## What to do
Instruction for the entries that follow: retype exactly the lines from the line with "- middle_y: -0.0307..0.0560" to the line with "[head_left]", both included, and omit all others.

## Records shown
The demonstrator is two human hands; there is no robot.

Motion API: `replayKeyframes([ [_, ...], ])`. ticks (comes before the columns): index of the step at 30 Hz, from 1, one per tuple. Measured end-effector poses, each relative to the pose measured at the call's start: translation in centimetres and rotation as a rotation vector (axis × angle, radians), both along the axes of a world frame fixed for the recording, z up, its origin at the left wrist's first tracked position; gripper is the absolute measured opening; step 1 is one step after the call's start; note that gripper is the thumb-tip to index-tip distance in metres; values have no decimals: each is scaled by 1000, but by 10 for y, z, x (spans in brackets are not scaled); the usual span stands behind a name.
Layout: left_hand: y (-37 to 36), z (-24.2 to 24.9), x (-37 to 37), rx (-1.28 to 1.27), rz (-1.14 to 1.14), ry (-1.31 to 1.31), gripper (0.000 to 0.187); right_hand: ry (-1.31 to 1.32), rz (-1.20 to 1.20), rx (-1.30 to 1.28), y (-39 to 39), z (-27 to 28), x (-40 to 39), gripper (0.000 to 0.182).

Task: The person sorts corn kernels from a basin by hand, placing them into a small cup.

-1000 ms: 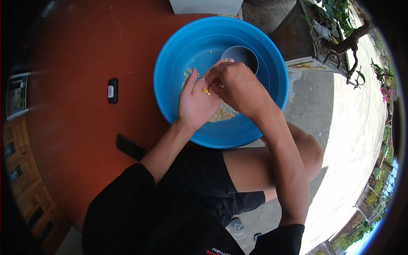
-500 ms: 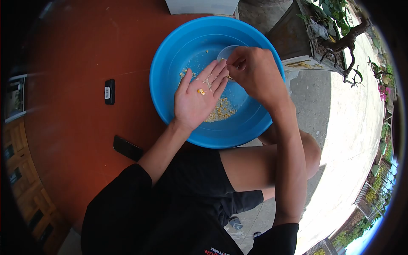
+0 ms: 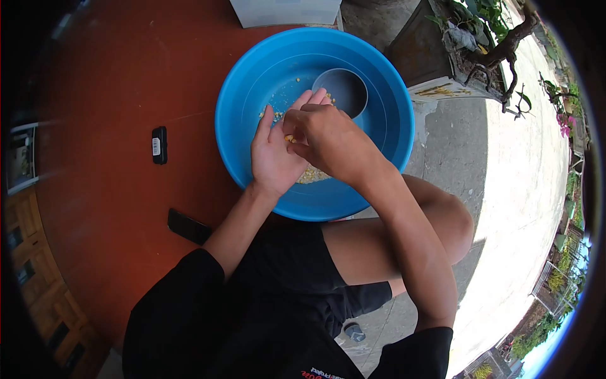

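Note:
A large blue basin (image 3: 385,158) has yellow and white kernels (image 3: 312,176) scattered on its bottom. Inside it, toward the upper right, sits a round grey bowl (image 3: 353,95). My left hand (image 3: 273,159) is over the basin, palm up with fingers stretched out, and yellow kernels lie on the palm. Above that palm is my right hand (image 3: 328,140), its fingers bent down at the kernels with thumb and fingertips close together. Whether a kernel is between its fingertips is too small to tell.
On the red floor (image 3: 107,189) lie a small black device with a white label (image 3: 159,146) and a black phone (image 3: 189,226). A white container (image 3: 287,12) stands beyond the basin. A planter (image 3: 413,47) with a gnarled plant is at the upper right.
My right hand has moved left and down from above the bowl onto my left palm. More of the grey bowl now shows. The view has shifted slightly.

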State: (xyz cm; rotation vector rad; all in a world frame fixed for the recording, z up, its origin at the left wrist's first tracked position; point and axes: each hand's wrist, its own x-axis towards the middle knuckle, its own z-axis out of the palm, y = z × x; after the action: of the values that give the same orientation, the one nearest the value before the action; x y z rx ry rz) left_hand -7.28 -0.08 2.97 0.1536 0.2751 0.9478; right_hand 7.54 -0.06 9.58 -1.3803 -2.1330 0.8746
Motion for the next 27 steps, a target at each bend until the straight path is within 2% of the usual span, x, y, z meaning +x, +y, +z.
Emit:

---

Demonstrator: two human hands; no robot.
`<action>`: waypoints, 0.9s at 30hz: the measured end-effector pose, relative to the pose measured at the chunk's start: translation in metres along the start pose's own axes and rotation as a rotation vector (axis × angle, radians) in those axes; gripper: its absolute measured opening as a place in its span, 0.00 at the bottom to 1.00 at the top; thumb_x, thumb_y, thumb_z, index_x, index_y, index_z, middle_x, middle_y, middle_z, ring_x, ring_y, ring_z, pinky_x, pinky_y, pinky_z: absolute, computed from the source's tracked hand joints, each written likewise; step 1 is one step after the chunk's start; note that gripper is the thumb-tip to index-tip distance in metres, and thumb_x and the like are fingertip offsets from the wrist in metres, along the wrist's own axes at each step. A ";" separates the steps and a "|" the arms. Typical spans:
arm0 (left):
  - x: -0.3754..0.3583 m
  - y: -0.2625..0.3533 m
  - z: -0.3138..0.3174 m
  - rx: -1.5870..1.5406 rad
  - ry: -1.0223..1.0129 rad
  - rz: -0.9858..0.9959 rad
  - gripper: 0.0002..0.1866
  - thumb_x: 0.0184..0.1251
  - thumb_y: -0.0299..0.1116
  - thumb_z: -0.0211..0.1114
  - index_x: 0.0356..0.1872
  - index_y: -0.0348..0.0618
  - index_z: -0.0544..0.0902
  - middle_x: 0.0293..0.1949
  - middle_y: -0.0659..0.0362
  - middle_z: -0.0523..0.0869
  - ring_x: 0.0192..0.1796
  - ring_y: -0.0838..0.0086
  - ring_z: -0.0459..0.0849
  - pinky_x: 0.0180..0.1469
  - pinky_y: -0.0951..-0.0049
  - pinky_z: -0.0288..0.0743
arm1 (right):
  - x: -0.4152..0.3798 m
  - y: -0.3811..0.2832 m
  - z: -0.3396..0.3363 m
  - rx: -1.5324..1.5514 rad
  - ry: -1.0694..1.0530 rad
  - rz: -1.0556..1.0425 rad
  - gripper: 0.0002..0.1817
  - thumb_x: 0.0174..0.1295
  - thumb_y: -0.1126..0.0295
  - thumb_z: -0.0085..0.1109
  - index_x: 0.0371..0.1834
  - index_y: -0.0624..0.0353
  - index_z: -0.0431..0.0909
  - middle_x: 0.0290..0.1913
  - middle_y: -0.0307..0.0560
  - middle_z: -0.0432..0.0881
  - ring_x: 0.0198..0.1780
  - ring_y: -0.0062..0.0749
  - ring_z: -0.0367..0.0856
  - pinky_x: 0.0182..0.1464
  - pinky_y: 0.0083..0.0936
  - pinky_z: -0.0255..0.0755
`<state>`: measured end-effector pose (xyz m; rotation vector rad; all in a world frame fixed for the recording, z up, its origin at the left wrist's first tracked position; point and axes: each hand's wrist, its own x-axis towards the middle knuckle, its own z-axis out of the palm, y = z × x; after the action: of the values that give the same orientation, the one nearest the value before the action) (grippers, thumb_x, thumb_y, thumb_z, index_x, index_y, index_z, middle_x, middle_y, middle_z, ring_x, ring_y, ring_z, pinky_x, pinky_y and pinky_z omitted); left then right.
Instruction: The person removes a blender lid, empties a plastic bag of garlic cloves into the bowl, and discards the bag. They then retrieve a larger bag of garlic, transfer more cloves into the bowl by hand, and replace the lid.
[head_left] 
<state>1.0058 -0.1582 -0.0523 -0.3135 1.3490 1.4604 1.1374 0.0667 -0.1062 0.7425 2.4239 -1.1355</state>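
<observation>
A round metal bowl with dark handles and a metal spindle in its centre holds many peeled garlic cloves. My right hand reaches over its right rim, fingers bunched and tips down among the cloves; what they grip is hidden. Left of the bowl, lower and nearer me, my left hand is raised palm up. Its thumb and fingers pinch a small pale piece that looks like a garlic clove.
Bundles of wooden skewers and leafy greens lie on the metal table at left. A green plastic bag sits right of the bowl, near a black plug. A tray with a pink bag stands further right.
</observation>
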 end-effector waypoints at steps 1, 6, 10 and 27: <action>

## Task answer
  - middle_y: -0.0307..0.0560
  - middle_z: -0.0432..0.0881
  - ring_x: 0.0198..0.1780
  - ring_y: -0.0062..0.0749
  - ring_z: -0.0367..0.0856
  - pinky_x: 0.0182..0.1464
  - pinky_y: 0.0083..0.0936
  - pinky_z: -0.0255..0.0755
`<state>`: measured end-effector pose (xyz m; rotation vector rad; all in a world frame fixed for the recording, z up, its origin at the left wrist's first tracked position; point and axes: each hand's wrist, its own x-axis towards the middle knuckle, its own z-axis out of the palm, y = z × x; after the action: of the values that give the same orientation, the one nearest the value before the action) (grippers, thumb_x, thumb_y, thumb_z, index_x, index_y, index_z, middle_x, middle_y, middle_z, ring_x, ring_y, ring_z, pinky_x, pinky_y and pinky_z omitted); left then right.
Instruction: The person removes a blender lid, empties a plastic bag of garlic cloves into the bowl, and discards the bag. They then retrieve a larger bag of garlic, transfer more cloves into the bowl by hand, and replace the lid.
[head_left] 

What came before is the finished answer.